Cool ou pas, les nouveaux parents ont au moins le mérite de braquer les projecteurs sur l’importance des enfants dans notre société. Jean-François Chicoine s’en réjouit : «Les enfants sont de mieux en mieux assumés publiquement. Dans les parcs, dans les restaurants, on ne cherche pas à les faire disparaître. L’allaitement se fait en public, il y a des projections de films pour les mamans avec des poupons. Les enfants apparaissent dans le discours politique. Il y a une certaine contamination de la parentalité dans la société.»

Et ça, c’est cool.

Des ressources pour parents cool

Les produits pour enfants, c’est une affaire de gros sous. Selon Statistique Canada, les ventes au détail de vêtements et accessoires pour enfants et bébés ont totalisé plus de trois milliards de dollars au pays, en 2007. Les entreprises ont flairé la tendance, et elles sont de plus en plus nombreuses à viser la clientèle des parents cool. Quelques adresses qui valent le détour :

Mama Mia : pour les fashionistas enceintes
Esther Desjardins et Karina Roy, les propriétaires de la boutique Mama Mia, sont toutes deux de jeunes mamans de trois enfants. «On était découragées de ne rien trouver de moderne et branché dans les vêtements de maternité», explique Karina. Aujourd’hui, les femmes enceintes viennent d’aussi loin que Québec pour visiter leur boutique de Pointe-Claire, où l’on trouve des gammes de vêtements européennes et américaines, des sacs à couches tendance et même des robes du soir qui accommodent les bedons rebondis.

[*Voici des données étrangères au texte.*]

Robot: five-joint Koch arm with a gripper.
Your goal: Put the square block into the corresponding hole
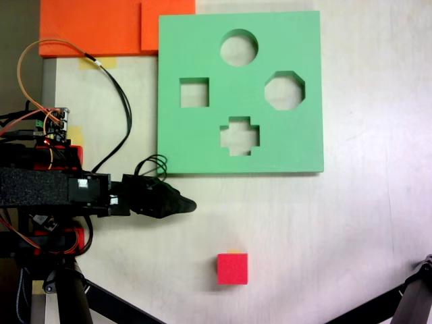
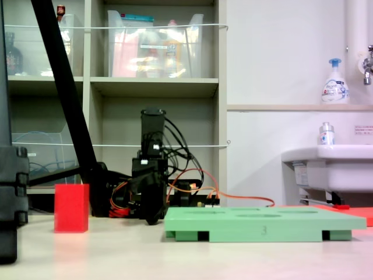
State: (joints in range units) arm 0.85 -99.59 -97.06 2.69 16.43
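Red and plain-faced, the small square block (image 1: 233,268) sits on the pale tabletop (image 1: 351,229), well apart from the flat green foam board (image 1: 202,145) whose square cut-out (image 1: 194,92) lies at its left in the top-down fixed view. The black gripper (image 1: 191,204) rests just below the board's lower left corner, holding nothing. Whether its jaws are parted cannot be told.

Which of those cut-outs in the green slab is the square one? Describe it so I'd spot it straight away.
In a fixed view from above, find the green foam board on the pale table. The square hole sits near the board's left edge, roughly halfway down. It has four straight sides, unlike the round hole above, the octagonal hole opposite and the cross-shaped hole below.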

Un livre de naissance bien baveux
Cet automne, la très in maison d’édition La Pastèque lance un livre de naissance qui tranche volontairement avec les ouvrages gnan-gnan qu’on trouve actuellement sur le marché. Fruit de la collaboration entre l’illustrateur Francis Léveillé et la journaliste Ève Dumas, l’ouvrage intitulé La Bête (on voit le ton!) permettra de consigner les premiers mots de votre rejeton, ses premières crises de colère, et même, dit-on, ses premiers pipis sur vous!
www.lapasteque.com

Pour vos p’tits yâbes : fini le rose et le bleu
Tout a commencé par un costume d’Halloween pour sa fille qui avait un an. «On lui avait déniché un t-shirt noir, et on s’est aperçu que ça lui donnait un style un peu rebelle et vraiment expressif», raconte Sylvain Martel, créateur des vêtements pour bébés Les p’tits yâbes. Designer graphique, il retravaille pour son logo un bonhomme pirate qui traînait dans ses cartons, fait imprimer t-shirts et petits pyjamas en rouge, noir et gris foncé, et constate, ébahi, que les premiers morceaux s’envolent à une vitesse d’enfer. Et ça continue!
www.lesptitsyabes.com

Pour parents riches… ou rêveurs du dimanche
Une chaise haute qui s’agence parfaitement avec votre mobilier danois des années 1960. De la literie pour bébés en coton égyptien aux imprimés archi-tendance. Des sacs à couches dernier cri. La boutique Pinkiblue, à Notre-Dame-de-Grâce, donne un aperçu de ce qui peut se faire de mieux en matière de design pour parents et enfants… quand le fric n’est pas un problème.